*Work to be completed*: Every line of the material is to be repeated exactly as it stands.

::::::

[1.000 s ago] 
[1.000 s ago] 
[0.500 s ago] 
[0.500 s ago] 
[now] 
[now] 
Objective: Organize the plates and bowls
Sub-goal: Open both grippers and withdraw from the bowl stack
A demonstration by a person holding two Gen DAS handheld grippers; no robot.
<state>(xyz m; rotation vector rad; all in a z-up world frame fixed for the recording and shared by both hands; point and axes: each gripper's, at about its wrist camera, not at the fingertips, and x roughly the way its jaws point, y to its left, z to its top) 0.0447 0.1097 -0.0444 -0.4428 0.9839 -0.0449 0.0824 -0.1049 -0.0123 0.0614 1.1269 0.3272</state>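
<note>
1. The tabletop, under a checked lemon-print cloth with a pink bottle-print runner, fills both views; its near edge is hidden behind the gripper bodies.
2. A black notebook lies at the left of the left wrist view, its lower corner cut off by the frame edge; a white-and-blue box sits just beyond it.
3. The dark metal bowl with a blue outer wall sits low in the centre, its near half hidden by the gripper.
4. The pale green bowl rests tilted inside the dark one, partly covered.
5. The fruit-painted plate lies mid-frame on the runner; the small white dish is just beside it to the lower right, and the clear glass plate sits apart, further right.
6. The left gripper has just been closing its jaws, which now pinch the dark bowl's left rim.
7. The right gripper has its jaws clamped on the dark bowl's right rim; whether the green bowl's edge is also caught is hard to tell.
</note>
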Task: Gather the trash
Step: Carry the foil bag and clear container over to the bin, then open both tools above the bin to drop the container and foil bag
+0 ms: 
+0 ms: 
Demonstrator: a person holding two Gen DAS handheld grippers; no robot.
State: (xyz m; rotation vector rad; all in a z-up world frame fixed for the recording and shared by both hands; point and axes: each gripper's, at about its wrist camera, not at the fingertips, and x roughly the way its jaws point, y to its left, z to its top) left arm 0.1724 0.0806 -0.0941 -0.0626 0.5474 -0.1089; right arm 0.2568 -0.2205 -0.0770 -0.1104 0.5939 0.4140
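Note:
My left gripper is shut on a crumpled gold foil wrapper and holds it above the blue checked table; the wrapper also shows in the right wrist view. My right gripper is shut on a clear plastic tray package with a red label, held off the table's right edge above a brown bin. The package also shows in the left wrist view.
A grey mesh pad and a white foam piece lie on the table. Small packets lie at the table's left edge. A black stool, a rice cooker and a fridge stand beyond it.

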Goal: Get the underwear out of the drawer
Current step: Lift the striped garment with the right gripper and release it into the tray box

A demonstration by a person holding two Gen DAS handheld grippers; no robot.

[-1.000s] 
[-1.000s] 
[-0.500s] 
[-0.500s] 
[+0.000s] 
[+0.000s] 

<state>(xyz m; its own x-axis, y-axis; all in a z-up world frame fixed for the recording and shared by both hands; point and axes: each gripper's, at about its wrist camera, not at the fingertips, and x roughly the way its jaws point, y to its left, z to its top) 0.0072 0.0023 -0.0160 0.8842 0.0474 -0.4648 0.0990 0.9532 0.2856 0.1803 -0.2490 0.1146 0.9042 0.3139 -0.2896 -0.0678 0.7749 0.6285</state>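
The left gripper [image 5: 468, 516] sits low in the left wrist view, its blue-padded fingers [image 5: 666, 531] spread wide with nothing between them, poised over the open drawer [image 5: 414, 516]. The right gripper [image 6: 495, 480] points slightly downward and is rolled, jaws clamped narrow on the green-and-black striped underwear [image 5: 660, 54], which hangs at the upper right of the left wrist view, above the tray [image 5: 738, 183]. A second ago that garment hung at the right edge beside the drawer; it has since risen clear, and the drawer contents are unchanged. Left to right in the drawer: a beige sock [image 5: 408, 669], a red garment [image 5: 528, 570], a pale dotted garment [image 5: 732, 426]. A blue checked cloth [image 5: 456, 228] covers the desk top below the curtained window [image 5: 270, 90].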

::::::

*Exercise output*:
[1.000 s ago] 
[1.000 s ago] 
[0.500 s ago] 
[0.500 s ago] 
[now] 
[now] 
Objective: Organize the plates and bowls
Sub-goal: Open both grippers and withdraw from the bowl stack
A demonstration by a person holding two Gen DAS handheld grippers; no robot.
<state>(xyz m; rotation vector rad; all in a z-up world frame fixed for the recording and shared by both hands; point and axes: each gripper's, at about its wrist camera, not at the fingertips, and x roughly the way its jaws point, y to its left, z to its top) 0.0447 0.1097 -0.0444 -0.4428 0.9839 -0.0449 0.0824 -0.1049 -0.0123 0.0614 1.1269 0.3272</state>
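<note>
1. The tabletop, under a checked lemon-print cloth with a pink bottle-print runner, fills both views; its near edge is hidden behind the gripper bodies.
2. A black notebook lies at the left of the left wrist view, its lower corner cut off by the frame edge; a white-and-blue box sits just beyond it.
3. The dark metal bowl with a blue outer wall sits low in the centre, its near half hidden by the gripper.
4. The pale green bowl rests tilted inside the dark one, partly covered.
5. The fruit-painted plate lies mid-frame on the runner; the small white dish is just beside it to the lower right, and the clear glass plate sits apart, further right.
6. The left gripper has just been closing its jaws, which now pinch the dark bowl's left rim.
7. The right gripper has its jaws clamped on the dark bowl's right rim; whether the green bowl's edge is also caught is hard to tell.
</note>
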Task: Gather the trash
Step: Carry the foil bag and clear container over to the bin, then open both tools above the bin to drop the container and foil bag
+0 ms: 
+0 ms: 
Demonstrator: a person holding two Gen DAS handheld grippers; no robot.
State: (xyz m; rotation vector rad; all in a z-up world frame fixed for the recording and shared by both hands; point and axes: each gripper's, at about its wrist camera, not at the fingertips, and x roughly the way its jaws point, y to its left, z to its top) left arm 0.1724 0.0806 -0.0941 -0.0626 0.5474 -0.1089; right arm 0.2568 -0.2205 -0.0770 -0.1104 0.5939 0.4140
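Note:
My left gripper is shut on a crumpled gold foil wrapper and holds it above the blue checked table; the wrapper also shows in the right wrist view. My right gripper is shut on a clear plastic tray package with a red label, held off the table's right edge above a brown bin. The package also shows in the left wrist view.
A grey mesh pad and a white foam piece lie on the table. Small packets lie at the table's left edge. A black stool, a rice cooker and a fridge stand beyond it.
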
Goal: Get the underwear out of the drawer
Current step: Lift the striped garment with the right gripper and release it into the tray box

A demonstration by a person holding two Gen DAS handheld grippers; no robot.

[-1.000s] 
[-1.000s] 
[-0.500s] 
[-0.500s] 
[+0.000s] 
[+0.000s] 

<state>(xyz m; its own x-axis, y-axis; all in a z-up world frame fixed for the recording and shared by both hands; point and axes: each gripper's, at about its wrist camera, not at the fingertips, and x roughly the way its jaws point, y to its left, z to its top) 0.0072 0.0023 -0.0160 0.8842 0.0474 -0.4648 0.0990 0.9532 0.2856 0.1803 -0.2490 0.1146 0.9042 0.3139 -0.2896 -0.0678 0.7749 0.6285</state>
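The left gripper [image 5: 468, 516] sits low in the left wrist view, its blue-padded fingers [image 5: 666, 531] spread wide with nothing between them, poised over the open drawer [image 5: 414, 516]. The right gripper [image 6: 495, 480] points slightly downward and is rolled, jaws clamped narrow on the green-and-black striped underwear [image 5: 660, 54], which hangs at the upper right of the left wrist view, above the tray [image 5: 738, 183]. A second ago that garment hung at the right edge beside the drawer; it has since risen clear, and the drawer contents are unchanged. Left to right in the drawer: a beige sock [image 5: 408, 669], a red garment [image 5: 528, 570], a pale dotted garment [image 5: 732, 426]. A blue checked cloth [image 5: 456, 228] covers the desk top below the curtained window [image 5: 270, 90].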

No additional output will be generated.